Людей в деревнях перемерло тогда большое множество, но Василий только сейчас услышал и узнал об этом — невдомек ему было, что пока в самые-то бедственные дни он сидел себе в теплых хоромах, яства сладкие откушивал, Александром Македонским воображал себя, книжку разрисованную листая, в это время в курных избах, задыхаясь от дыма, не могли согреться такие, как он, мальчишки и к Васильеву вечеру погибли все от холода и голода. Уцелела из всей деревни одна лишь девочка Янга, сумела добраться до Переяславля, христарадничала, добрые люди подавали что могли — кто хлеба ломоть, кто кусок пирога с грибами, кто вареное яйцо, и вот она выжила.
Василий нечаянно увидел ее на улице: шел себе вдоль порядка, а она навстречу ему бежала, запуталась в полах длинного, явно с чужого плеча охабня и о землю бы непременно грохнулась, не окажись на ее пути княжич.
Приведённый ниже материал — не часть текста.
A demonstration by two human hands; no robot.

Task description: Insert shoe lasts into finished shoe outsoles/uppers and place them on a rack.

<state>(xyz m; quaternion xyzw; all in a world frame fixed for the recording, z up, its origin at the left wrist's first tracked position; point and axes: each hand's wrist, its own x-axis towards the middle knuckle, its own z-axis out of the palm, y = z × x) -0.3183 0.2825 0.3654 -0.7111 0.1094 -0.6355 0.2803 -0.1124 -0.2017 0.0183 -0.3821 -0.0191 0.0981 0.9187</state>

Она не заметила его потому, что оглядывалась на бегу назад, на своих обидчиков — двое мальчишек преследовали ее, кричали:
— Янга, нищенка синеногая!
Увидев перед собой богато разодетого княжича, девочка сначала оробела, но тут же построжала лицом, сказала нарочито грубо:
— А ну пусти!
Не скажи она этого, Василий и не подумал бы ее задерживать, а тут нарочно взял за руки, спросил:
— Почему они тебя так дразнят?
Девчонка встряхнула маленькими, на колоски ржи похожими косичками, ответила с вызовом:
— Не дразнят, правду говорят. Янга — имя мое, нищенка — потому что кусошничаю, по миру хожу, синеногая — тоже правда: у меня одна нога обморожена и потому синяя. Я у них попросила поесть чего-нибудь, а они — камнями.
— Неужели ты есть хочешь? — удивляясь, не веря, что такое может быть, спросил Василий.
— С третевнешнего дни маковой росинки во рту не было. — Глаза ее остались прежними, детски-суровыми, но бледные сухие губки жалобно дрогнули, обтянутое голодом личико сделалось просительным, ожидающим.
И тогда, не раздумывая, Василий позвал ее в свой дом, нетерпеливо велел слугам подать разной еды. Нищенка не набросилась на остатки княжеских пиршеств, осторожно брала прозрачными пальчиками куски вчерашнего пирога с вязигой, жевала долго, отсутствующим взглядом уставясь в окно, вдумчиво посасывая крупинки вязиги во рту и лишь изредка обращая огромные глаза на Василия, шептала хрипловато, невнятно: «Сла-адкие какие…»
Быстро посинело за окнами, от зеленых печных изразцов шло тепло, толстые ковры на полу глушили шаги слуги, внесшего свечу в серебряном тяжелом подсвечнике. Василий сидел и смотрел, как растрепанная тень Янги движется по стене, жует, дергает аккуратным носиком. Лента, через лоб повязанная, — серая от ветхости, края обмахрились, густые светлые волосы стоят на голове клочьями.